Each target is validated with all of the following:
  • type must be a recognized target type.
  • path must be a non-empty dot path.
  • pathSegments can be omitted. If provided, it must normalize to exactly the same path as path.
  • Forbidden segments are rejected: __proto__, prototype, constructor.
  • The normalized path must match the registered path shape for the target type.
  • If providerId or accountId is set, it must match the id encoded in the path.
  • auth-profiles.json targets require agentId.
  • When creating a new auth-profiles.json mapping, include authProfileProvider.

Failure behavior

If a target fails validation, apply exits with an error like:
No writes are committed for an invalid plan: target resolution and path validation run before any file is touched. Separately, once a valid plan starts writing, apply snapshots every touched file first and restores those snapshots if a later write in the same run fails, so a partial write never leaves config, auth-profile, or env state out of sync.
  • --dry-run skips exec SecretRef checks by default.
  • Plans containing exec SecretRefs/providers are rejected in write mode unless --allow-exec is set.
  • When validating/applying exec-containing plans, pass --allow-exec in both dry-run and write commands.

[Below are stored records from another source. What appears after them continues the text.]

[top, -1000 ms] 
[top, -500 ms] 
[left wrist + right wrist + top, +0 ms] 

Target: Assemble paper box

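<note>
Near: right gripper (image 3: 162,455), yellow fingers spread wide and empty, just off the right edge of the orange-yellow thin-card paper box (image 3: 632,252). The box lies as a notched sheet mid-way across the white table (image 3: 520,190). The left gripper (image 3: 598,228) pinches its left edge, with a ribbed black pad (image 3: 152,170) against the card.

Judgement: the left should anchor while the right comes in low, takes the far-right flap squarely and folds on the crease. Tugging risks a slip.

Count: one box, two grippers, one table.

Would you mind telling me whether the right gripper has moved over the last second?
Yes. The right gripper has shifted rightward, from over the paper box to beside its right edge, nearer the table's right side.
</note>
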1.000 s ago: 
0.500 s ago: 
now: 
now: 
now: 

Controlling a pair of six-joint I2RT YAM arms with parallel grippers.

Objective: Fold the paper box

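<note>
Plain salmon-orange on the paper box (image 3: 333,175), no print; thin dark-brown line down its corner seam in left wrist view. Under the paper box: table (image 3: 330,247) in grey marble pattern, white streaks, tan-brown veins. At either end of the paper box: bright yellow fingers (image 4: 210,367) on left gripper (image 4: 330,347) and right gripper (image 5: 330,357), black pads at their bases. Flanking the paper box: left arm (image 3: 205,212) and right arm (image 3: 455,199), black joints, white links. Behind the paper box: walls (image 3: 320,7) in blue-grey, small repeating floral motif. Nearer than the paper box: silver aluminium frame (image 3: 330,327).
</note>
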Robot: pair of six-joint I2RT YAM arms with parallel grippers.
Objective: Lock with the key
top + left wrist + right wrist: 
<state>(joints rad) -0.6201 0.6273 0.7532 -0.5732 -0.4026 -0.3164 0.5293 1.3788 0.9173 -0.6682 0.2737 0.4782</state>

Runtime and audit scope notes

  • Ref-only auth-profiles.json entries (keyRef/tokenRef) are included in runtime credential resolution and audit coverage.
  • secrets apply writes supported openclaw.json targets, supported auth-profiles.json targets, and three optional scrub passes, each on by default: scrubEnv (removes migrated plaintext values from .env), scrubAuthProfilesForProviderTargets (clears plaintext/unused-ref residue in auth-profiles.json for providers a plan just migrated), and scrubLegacyAuthJson (drops migrated api_key entries from legacy auth.json stores). Set any of options.scrubEnv, options.scrubAuthProfilesForProviderTargets, options.scrubLegacyAuthJson to false in the plan to skip that pass.

Operator checks

If apply fails with an invalid target path message, regenerate the plan with openclaw secrets configure or fix the target path to a supported shape above.